> Work to be completed: Taking each line of the records in turn, count those containing "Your" and report only the number.

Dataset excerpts
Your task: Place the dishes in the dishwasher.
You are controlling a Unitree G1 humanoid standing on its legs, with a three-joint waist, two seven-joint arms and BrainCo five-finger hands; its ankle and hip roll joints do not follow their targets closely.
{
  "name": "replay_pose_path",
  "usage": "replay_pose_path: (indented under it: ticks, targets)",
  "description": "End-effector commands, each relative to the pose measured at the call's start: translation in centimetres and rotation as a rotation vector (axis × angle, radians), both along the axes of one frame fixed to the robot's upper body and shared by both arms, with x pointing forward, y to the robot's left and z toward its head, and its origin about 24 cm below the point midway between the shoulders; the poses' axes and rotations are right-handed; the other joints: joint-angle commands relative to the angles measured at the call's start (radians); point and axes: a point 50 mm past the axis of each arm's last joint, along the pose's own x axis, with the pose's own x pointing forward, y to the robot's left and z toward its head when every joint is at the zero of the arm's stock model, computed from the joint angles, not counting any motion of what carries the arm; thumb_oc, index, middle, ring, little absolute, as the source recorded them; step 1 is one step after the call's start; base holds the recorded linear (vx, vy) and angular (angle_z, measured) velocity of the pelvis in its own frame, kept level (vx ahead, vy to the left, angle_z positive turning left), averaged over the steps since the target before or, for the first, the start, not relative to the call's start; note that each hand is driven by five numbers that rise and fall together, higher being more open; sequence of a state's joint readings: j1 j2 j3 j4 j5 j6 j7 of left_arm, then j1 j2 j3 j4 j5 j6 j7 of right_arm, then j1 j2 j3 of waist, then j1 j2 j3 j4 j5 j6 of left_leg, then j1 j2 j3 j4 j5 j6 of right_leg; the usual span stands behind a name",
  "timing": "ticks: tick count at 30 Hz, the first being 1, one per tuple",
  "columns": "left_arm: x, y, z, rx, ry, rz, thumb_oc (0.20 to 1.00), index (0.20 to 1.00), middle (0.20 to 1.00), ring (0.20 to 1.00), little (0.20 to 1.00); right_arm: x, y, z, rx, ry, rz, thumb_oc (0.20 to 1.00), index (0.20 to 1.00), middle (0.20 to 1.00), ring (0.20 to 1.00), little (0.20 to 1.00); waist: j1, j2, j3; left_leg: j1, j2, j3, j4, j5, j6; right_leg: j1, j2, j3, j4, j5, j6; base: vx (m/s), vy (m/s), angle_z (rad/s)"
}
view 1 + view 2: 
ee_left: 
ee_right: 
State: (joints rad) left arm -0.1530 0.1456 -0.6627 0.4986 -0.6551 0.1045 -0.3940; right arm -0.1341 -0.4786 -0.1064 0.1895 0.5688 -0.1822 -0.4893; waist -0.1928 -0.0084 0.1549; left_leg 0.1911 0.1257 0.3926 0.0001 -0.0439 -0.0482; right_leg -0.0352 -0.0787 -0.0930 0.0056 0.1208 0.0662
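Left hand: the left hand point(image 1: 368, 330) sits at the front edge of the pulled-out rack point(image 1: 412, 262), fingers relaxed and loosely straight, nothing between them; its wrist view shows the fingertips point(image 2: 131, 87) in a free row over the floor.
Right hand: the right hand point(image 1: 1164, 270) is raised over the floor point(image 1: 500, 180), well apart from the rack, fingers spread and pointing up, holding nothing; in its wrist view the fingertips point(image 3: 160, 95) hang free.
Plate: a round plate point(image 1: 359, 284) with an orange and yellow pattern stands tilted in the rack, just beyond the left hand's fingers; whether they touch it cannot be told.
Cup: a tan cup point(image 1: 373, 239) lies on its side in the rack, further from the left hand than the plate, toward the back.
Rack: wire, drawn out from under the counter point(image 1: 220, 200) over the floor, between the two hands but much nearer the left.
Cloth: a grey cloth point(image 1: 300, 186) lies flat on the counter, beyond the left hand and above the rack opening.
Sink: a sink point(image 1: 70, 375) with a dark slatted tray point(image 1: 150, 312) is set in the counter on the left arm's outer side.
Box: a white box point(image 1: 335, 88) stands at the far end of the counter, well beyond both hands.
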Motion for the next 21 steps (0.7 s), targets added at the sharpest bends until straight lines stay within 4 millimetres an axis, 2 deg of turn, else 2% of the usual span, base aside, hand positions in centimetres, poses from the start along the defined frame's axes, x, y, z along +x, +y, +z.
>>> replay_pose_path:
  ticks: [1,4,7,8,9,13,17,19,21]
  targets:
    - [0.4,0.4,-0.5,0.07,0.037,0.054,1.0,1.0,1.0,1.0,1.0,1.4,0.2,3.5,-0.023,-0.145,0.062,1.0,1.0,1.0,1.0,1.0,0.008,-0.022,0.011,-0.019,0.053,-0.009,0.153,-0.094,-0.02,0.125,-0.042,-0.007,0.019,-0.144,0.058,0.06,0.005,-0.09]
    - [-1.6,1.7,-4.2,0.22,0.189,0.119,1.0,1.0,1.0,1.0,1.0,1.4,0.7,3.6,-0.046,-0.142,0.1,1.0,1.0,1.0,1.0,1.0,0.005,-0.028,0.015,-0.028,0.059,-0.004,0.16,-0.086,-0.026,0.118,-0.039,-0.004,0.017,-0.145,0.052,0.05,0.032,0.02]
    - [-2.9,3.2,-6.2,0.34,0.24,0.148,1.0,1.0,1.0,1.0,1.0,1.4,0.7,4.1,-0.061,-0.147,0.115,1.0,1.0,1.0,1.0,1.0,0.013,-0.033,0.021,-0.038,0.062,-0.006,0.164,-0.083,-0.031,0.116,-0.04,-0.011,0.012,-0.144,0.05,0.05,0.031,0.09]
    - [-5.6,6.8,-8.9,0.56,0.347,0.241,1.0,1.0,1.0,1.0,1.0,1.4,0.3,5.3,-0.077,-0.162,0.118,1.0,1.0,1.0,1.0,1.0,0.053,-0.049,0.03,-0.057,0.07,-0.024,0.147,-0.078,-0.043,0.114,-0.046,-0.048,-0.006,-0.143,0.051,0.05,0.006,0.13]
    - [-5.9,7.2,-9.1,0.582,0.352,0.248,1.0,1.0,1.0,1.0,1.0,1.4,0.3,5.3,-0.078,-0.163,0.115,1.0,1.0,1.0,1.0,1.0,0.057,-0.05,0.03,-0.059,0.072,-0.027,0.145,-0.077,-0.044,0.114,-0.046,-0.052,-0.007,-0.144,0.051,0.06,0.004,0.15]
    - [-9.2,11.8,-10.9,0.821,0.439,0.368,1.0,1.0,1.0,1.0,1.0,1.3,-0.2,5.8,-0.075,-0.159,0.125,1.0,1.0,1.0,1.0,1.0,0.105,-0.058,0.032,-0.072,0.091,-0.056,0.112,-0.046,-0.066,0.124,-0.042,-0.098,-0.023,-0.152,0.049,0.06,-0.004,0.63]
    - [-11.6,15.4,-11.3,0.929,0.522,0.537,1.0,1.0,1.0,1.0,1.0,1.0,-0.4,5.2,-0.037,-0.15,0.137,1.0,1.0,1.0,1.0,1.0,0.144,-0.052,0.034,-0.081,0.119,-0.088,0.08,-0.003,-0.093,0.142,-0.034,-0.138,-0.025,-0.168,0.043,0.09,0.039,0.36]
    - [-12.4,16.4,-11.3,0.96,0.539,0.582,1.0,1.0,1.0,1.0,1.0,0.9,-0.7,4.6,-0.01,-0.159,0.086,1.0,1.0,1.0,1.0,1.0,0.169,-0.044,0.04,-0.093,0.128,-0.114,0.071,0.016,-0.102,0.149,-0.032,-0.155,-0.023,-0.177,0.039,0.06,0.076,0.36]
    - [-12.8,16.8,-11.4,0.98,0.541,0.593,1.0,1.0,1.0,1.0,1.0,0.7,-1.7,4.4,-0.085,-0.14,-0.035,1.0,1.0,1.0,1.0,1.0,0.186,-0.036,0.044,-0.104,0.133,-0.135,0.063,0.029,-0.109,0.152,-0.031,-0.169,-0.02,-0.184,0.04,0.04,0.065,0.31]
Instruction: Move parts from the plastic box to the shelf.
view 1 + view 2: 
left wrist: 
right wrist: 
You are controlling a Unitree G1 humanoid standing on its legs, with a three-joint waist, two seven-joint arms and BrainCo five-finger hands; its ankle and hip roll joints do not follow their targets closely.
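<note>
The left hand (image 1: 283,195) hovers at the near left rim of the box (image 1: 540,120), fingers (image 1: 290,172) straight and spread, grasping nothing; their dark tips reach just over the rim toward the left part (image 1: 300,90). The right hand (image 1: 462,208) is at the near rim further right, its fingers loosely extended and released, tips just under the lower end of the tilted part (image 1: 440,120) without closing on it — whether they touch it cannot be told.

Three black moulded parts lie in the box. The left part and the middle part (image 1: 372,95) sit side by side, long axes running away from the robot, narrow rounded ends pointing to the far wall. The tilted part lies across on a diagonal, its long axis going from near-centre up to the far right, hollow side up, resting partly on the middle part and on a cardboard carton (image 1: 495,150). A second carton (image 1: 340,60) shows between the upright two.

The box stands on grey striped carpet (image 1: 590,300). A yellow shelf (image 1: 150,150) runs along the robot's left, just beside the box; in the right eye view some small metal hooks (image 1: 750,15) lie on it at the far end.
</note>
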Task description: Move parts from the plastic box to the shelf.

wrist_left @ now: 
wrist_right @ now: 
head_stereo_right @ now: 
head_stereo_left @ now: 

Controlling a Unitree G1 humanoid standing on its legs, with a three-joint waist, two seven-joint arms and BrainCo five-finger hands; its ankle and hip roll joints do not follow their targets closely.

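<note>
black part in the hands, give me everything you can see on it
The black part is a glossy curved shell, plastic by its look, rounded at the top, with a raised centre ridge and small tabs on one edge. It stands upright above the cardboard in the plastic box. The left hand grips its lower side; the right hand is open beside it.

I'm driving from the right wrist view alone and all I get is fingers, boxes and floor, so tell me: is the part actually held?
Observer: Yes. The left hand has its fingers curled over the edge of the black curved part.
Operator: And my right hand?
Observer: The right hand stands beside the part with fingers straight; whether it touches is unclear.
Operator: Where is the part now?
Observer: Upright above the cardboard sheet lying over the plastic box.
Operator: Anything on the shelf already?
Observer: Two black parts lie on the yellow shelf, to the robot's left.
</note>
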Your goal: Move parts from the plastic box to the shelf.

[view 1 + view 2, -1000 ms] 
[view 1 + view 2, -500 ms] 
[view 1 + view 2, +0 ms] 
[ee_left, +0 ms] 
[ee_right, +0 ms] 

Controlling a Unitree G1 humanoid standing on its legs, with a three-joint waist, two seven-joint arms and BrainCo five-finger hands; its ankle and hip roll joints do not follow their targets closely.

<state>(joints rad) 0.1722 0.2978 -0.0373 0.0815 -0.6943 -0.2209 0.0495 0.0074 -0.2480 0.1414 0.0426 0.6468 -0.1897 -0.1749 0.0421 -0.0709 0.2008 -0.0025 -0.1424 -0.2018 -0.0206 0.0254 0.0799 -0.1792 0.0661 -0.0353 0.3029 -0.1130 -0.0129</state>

> Solution to this problem: 2